■ **EXERCISE DETAILS**
Your output should be each line from the material below that has the word "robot".
⁂
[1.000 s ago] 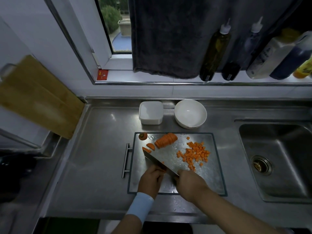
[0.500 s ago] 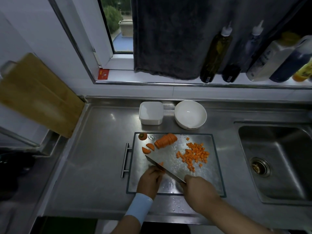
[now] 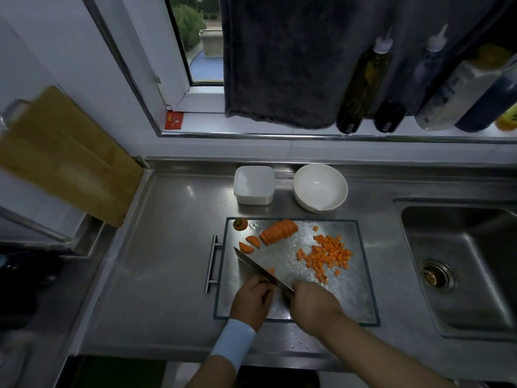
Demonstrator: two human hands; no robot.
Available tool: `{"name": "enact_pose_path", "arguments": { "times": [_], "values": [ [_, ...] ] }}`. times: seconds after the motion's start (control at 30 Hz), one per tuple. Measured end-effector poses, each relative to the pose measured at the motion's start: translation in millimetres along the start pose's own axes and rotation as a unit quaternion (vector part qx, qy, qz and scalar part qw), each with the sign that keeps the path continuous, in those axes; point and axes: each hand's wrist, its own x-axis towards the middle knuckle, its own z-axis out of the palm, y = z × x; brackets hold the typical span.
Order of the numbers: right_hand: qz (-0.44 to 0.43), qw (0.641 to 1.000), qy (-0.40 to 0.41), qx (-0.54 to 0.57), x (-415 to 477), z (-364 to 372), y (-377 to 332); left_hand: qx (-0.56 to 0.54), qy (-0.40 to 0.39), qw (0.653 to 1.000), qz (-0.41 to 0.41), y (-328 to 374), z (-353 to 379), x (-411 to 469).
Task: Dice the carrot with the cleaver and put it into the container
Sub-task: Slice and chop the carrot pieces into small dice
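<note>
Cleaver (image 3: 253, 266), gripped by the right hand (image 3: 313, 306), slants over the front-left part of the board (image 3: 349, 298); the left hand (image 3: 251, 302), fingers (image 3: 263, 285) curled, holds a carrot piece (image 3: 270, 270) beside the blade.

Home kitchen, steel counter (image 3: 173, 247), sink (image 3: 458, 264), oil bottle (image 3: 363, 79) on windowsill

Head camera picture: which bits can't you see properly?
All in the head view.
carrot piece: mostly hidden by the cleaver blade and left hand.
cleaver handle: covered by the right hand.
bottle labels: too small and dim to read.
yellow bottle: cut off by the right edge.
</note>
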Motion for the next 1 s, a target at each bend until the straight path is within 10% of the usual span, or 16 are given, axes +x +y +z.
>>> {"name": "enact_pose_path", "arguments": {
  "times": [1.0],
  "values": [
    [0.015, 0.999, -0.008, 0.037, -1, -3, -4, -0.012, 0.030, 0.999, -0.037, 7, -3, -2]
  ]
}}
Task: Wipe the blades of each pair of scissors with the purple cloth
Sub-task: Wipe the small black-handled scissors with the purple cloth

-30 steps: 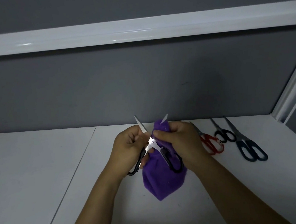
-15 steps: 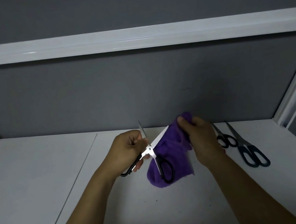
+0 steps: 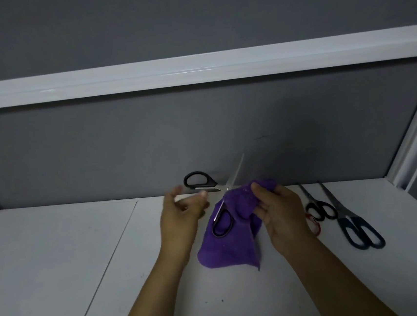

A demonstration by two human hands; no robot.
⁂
■ **YOUR SOLUTION**
Demonstrator: two human hands; no robot.
A demonstration by two human hands; no robot.

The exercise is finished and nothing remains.